Un vieillard est là, impotent, sans famille ou abandonné par des enfans disparus, émigrés, misérables eux-mêmes ; eût-il eu de l’imprévoyance ou des torts plus graves, personne ne supportera qu’on le laisse mourir de faim. Mais quand des travailleurs ont quarante ou cinquante ans devant eux pour réfléchir à la situation qui les attend sur leurs vieux jours, quand ils ont eu tout le temps d’entrer dans des mutualités, d’élever des enfans laborieux, honnêtes et reconnaissans, pourquoi leur assurer d’avance, à tous indistinctement, une assistance certaine qui les dispense de toute prudence ? Une fille-mère est là sans logis, sans pain et sans lait, ou bien cet enfant que le père avait trahi, elle-même l’a finalement renié et abandonné.
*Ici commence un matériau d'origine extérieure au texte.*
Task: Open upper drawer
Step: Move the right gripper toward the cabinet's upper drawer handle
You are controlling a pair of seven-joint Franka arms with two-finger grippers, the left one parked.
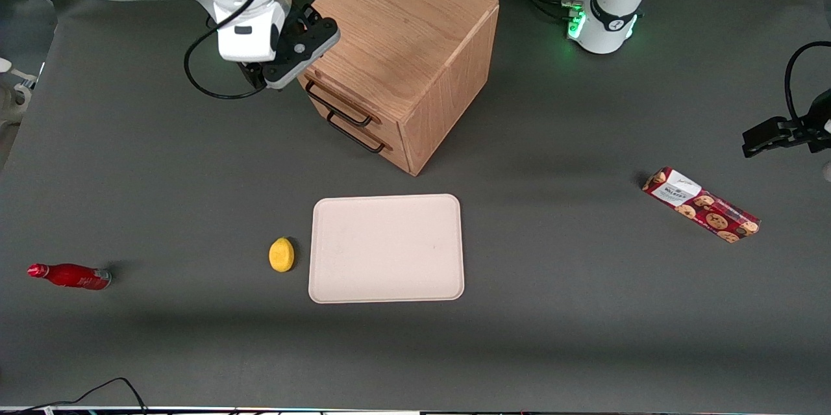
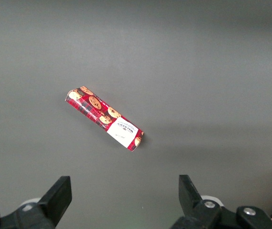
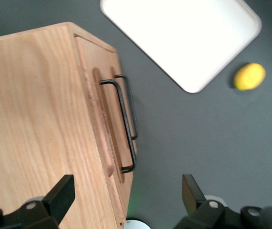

Qui niera le devoir social de recueillir et de faire vivre la malheureuse créature ? Mais de là à rouvrir ces tours qui étaient autant d’invitations à l’abandon systématique et calculé, même avant la faute, je crois qu’il y a loin. A ceux qui prétendent que ces deux méthodes reviennent à peu près au même, et que la première est seulement plus prévoyante et plus humaine, je répondrai que l’expérience a prouvé le contraire[1]. Il faut si peu de chose pour enhardir l’homme au mal ! Il en faut un peu plus pour le pousser au bien, je le reconnais ; mais encore faut-il que ce soit le second effort et, non le premier, qui domine dans les institutions, dans les lois, dans les coutumes consacrées, et dans ces opinions éparses et flottantes qui déterminent la qualité de l’atmosphère sociale.


V

Voici maintenant un homme qui s’est mis dans un cas tel qu’il est impossible de lui laisser continuer ses actes anti-sociaux. Si c’est un calomniateur ou un faux témoin, il faut lui fermer la bouche ; si c’est un violent, il faut le faire reculer dans ses attaques et lui enlever l’envie d’abord, puis la possibilité de les renouveler : bref il faut réprimer les méfaits des uns et des

  1. Voyez notre livre le Combat contre le crime, ch. III.